**To do**
Would you set down the complete data below, exactly as shown?

**Information supplied**

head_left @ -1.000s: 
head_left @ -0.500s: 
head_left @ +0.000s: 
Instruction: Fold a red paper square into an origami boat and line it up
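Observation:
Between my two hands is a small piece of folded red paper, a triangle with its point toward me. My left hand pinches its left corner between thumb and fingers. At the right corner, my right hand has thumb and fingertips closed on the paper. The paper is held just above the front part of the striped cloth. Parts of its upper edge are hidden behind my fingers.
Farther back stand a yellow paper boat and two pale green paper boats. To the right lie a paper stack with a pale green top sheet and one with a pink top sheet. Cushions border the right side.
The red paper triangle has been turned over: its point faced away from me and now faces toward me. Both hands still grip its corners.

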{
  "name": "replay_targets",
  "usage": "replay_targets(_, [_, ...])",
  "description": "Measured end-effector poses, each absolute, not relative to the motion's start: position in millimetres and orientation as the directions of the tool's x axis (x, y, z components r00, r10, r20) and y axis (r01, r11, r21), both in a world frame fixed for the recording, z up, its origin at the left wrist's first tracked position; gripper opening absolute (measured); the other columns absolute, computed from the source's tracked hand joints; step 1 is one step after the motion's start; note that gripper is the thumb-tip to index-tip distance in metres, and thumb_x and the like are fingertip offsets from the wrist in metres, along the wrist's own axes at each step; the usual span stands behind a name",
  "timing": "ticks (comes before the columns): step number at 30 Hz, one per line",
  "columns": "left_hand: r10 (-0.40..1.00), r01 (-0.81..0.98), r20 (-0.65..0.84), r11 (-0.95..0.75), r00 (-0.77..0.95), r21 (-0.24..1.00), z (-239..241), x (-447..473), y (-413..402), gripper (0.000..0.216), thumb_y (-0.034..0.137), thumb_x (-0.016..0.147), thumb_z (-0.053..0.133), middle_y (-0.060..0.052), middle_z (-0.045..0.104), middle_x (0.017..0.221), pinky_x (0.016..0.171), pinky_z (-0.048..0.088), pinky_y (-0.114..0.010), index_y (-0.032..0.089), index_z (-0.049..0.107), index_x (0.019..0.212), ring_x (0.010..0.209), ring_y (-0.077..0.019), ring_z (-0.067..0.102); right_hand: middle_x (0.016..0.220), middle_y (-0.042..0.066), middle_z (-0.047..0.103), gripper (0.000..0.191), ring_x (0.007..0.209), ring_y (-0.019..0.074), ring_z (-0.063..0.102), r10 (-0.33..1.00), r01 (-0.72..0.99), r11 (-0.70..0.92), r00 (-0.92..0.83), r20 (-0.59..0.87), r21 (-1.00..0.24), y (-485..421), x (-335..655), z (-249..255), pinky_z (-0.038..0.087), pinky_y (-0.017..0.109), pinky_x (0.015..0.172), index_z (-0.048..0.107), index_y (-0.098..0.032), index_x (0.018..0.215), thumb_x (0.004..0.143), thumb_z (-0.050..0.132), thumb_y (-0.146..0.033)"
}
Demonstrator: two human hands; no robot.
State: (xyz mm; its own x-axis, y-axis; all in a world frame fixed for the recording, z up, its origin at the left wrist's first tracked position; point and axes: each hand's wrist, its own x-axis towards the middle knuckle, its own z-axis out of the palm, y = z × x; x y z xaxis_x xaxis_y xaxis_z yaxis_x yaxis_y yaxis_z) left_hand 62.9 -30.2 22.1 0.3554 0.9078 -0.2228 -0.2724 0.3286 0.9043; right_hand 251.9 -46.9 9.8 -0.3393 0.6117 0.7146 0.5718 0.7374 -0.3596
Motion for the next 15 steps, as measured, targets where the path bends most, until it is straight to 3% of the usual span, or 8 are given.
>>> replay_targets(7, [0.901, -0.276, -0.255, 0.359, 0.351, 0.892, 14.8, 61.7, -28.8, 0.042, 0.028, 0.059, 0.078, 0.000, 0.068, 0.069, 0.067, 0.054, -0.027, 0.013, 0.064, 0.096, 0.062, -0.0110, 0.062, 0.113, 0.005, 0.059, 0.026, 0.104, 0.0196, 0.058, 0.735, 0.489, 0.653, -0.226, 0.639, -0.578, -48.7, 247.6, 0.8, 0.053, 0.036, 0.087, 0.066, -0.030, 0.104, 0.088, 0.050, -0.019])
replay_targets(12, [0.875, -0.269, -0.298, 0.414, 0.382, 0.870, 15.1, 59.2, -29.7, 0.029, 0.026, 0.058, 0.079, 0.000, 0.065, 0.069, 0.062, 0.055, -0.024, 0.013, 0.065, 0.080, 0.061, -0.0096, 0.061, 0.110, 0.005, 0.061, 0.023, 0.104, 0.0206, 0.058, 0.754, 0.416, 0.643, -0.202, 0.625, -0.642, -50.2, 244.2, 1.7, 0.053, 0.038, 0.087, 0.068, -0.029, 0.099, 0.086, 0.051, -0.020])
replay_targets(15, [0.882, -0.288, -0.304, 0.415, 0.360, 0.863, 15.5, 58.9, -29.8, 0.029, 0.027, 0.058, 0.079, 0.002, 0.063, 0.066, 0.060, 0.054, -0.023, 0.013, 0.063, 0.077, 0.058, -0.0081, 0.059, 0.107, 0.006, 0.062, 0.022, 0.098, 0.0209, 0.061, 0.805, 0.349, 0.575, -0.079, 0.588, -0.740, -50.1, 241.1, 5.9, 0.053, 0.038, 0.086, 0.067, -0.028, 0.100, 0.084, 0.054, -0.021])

**Solution for this task**
head_left @ -1.000s: 
head_left @ -0.500s: 
head_left @ +0.000s: 
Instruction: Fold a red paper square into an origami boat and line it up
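Observation:
Between my two hands is a small piece of folded red paper, a triangle with its point toward me. My left hand pinches its left corner between thumb and fingers. At the right corner, my right hand has thumb and fingertips closed on the paper. The paper is held just above the front part of the striped cloth. Parts of its upper edge are hidden behind my fingers.
Farther back stand a yellow paper boat and two pale green paper boats. To the right lie a paper stack with a pale green top sheet and one with a pink top sheet. Cushions border the right side.
The red paper triangle has been turned over: its point faced away from me and now faces toward me. Both hands still grip its corners.
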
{
  "name": "replay_targets",
  "usage": "replay_targets(_, [_, ...])",
  "description": "Measured end-effector poses, each absolute, not relative to the motion's start: position in millimetres and orientation as the directions of the tool's x axis (x, y, z components r00, r10, r20) and y axis (r01, r11, r21), both in a world frame fixed for the recording, z up, its origin at the left wrist's first tracked position; gripper opening absolute (measured); the other columns absolute, computed from the source's tracked hand joints; step 1 is one step after the motion's start; note that gripper is the thumb-tip to index-tip distance in metres, and thumb_x and the like are fingertip offsets from the wrist in metres, along the wrist's own axes at each step; the usual span stands behind a name",
  "timing": "ticks (comes before the columns): step number at 30 Hz, one per line",
  "columns": "left_hand: r10 (-0.40..1.00), r01 (-0.81..0.98), r20 (-0.65..0.84), r11 (-0.95..0.75), r00 (-0.77..0.95), r21 (-0.24..1.00), z (-239..241), x (-447..473), y (-413..402), gripper (0.000..0.216), thumb_y (-0.034..0.137), thumb_x (-0.016..0.147), thumb_z (-0.053..0.133), middle_y (-0.060..0.052), middle_z (-0.045..0.104), middle_x (0.017..0.221), pinky_x (0.016..0.171), pinky_z (-0.048..0.088), pinky_y (-0.114..0.010), index_y (-0.032..0.089), index_z (-0.049..0.107), index_x (0.019..0.212), ring_x (0.010..0.209), ring_y (-0.077..0.019), ring_z (-0.067..0.102); right_hand: middle_x (0.016..0.220), middle_y (-0.042..0.066), middle_z (-0.047..0.103), gripper (0.000..0.191), ring_x (0.007..0.209), ring_y (-0.019..0.074), ring_z (-0.063..0.102), r10 (-0.33..1.00), r01 (-0.72..0.99), r11 (-0.70..0.92), r00 (-0.92..0.83), r20 (-0.59..0.87), r21 (-1.00..0.24), y (-485..421), x (-335..655), z (-249..255), pinky_z (-0.038..0.087), pinky_y (-0.017..0.109), pinky_x (0.015..0.172), index_z (-0.048..0.107), index_y (-0.098..0.032), index_x (0.018..0.215), thumb_x (0.004..0.143), thumb_z (-0.050..0.132), thumb_y (-0.146..0.033)"
}
Demonstrator: two human hands; no robot.
State: (xyz mm; its own x-axis, y-axis; all in a world frame fixed for the recording, z up, its origin at the left wrist's first tracked position; point and axes: each hand's wrist, its own x-axis towards the middle knuckle, its own z-axis out of the palm, y = z × x; x y z xaxis_x xaxis_y xaxis_z yaxis_x yaxis_y yaxis_z) left_hand 62.9 -30.2 22.1 0.3554 0.9078 -0.2228 -0.2724 0.3286 0.9043; right_hand 251.9 -46.9 9.8 -0.3393 0.6117 0.7146 0.5718 0.7374 -0.3596
Motion for the next 15 steps, as measured, targets where the path bends most, until it is straight to 3% of the usual span, or 8 are given.
>>> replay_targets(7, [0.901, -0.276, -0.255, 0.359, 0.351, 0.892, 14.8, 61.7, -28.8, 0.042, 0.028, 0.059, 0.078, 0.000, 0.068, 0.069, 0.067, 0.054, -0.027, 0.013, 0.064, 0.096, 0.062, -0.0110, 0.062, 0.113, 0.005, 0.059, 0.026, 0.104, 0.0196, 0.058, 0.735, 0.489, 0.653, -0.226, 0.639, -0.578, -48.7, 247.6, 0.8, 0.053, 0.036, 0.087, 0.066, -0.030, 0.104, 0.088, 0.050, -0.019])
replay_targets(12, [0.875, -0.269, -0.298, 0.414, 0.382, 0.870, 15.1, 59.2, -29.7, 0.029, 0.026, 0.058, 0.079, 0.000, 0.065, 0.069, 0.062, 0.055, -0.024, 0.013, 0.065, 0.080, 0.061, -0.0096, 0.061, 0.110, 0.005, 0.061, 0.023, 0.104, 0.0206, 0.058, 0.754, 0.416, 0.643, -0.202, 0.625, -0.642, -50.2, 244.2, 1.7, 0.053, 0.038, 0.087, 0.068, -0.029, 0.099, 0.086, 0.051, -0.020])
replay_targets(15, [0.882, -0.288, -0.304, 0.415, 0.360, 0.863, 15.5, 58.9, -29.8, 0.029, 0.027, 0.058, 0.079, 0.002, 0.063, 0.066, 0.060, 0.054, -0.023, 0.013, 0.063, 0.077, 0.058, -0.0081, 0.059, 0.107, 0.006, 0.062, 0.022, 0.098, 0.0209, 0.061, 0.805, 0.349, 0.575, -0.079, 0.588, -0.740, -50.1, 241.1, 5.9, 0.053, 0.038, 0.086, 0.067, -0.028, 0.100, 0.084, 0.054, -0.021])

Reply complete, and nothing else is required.